The Legend of Ponnivala
This key foundation project which we have worked to develop over many years, is now beginning to gain traction in local Toronto-area schools. Our core idea is to introduce students to another time and place in ways will enrich cultural equity in a school’s curriculum offerings. By stressing historical parallels and similarities between the Canadian historical experience and the broad strokes of social change elsewhere in the world we hope to develop students’ positive appreciation of others’ social roots and heritages. We are particularly focused on story-telling as an effective way to achieve this goal. Because our own in-depth Ponnivala example is drawn from India, teachers and principals working with large groups of South Asian immigrant students have shown particular interest in our curriculum suggestions. In order to balance out our own materials with legends drawn from elsewhere in the world we are also planning to develop a series of “parent-student workshops” where members of this key resource pool will be asked to contribute stories from their own cultural pasts.
We now have one private and one public school in the Toronto area that are already using the Legend of Ponnivala in multi-grade settings. These two schools have become leaders in our experimental curriculum work. A second public school has recently purchased a wide range of materials and will be starting to introduce students to the Ponnivala story very soon. Two additional public schools have also expressed keen interest in pursuing the idea. This means that our ideas are starting to spread. The foundation is also engaged in an after-school project scheduled to rollout during the months of October-November of this year. In this experimental initiative the Ponnivala legend will be woven into elementary-level lessons on body movement, balance and self-control using principles drawn from an ancient South Indian (martial) art known as Kalari.

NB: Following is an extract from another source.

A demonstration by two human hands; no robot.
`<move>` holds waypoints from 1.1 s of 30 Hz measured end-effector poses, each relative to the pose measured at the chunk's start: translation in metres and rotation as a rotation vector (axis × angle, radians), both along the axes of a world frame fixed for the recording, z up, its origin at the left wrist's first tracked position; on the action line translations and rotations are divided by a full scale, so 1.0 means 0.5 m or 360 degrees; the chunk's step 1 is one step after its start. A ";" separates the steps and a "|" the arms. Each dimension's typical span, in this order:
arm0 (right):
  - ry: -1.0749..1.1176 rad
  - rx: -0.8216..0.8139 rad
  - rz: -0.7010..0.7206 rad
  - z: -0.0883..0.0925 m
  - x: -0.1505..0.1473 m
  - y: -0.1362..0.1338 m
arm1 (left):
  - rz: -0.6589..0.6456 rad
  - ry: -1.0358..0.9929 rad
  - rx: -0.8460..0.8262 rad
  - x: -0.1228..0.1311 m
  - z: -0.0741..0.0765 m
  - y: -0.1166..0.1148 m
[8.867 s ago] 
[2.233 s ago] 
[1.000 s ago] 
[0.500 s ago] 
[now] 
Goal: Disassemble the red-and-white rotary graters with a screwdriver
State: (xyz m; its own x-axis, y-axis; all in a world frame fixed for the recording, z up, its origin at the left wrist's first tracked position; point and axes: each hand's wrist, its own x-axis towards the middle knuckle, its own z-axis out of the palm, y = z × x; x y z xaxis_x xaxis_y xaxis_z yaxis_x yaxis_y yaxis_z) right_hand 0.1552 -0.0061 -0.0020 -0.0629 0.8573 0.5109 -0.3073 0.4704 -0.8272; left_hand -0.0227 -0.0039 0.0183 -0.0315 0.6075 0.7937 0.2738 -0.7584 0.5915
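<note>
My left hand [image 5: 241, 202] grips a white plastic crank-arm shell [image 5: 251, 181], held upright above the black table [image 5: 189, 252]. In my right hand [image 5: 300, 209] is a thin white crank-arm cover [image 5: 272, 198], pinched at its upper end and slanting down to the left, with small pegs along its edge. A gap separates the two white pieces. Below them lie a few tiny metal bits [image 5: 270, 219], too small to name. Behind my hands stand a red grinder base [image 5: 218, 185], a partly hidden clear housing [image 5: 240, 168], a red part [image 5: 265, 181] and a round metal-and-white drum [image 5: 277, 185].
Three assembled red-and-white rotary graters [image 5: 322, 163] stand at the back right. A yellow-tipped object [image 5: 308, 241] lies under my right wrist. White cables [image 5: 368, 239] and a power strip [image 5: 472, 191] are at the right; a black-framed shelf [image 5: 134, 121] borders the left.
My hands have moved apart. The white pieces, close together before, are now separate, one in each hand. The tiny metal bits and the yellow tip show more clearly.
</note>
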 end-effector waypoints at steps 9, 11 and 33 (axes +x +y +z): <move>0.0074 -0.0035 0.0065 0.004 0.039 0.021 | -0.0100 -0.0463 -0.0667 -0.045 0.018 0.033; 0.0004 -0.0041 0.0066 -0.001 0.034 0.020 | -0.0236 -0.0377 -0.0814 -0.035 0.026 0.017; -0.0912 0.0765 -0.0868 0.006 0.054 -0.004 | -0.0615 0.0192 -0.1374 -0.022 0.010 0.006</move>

On September 19th the Director of the York Region District School Board visited the Coppard Glen public school in Markham, Ontario to learn more about the Legend of Poninvala teaching initiative being rolled out there. He was accompanied by the Superintendent for the same district, plus an elected School Trustee, plus Coppard’s own Principal and Vice Principal. A second Vice Principal, who spear headed the project but has now moved to another school was also there along with a number of enthusiastic teachers. The Foundation’s role in this large project was represented by the presence of three of its Board Members and also its newly hired Curriculum Design Assistant. The York Region School Board’s administrative Director listened to an excellent series of teacher presentations that were enlivened by many descriptive examples of how our Ponnivala curriculum materials have been used thus far. The Director made some helpful comments in return and asked good questions. Rumour has it that he went away very well impressed! We hope this very strong and positive presentation of the Foundation’s work on teaching multicultural equity at the Coppard Glen school will set a strong positive example and help to roll out our efforts elsewhere. Below are some pictures of this exciting and very successful event. Some of the comments and artwork produced by Coppard Glen school students is included. Their enthusiasm for The Legend of Poninvala is certainly contagious!
Names of Key Persons Attending
Jay Parapally – Director, York Region District School Board; Rashmi Swarup – Superintendent, YRDSB; Juanita Nathan – Trustee, YRDSB; Mary Salvarinas – Principal, Coppard Glen Public School; Padmani Padiyachy, V-Principal, Cedarwood Public School; Teresa Evans, V-Principal Coppard Glen Public School; Brenda Beck – President, The Sophia Hilton Foundation of Canada; Jey Jeyakanthan – Board Member, The SHFofC; Eric Harris – Board Member, The SHFofC; Melshean Boardman – Curriculum Design Assistant, The SHFofC.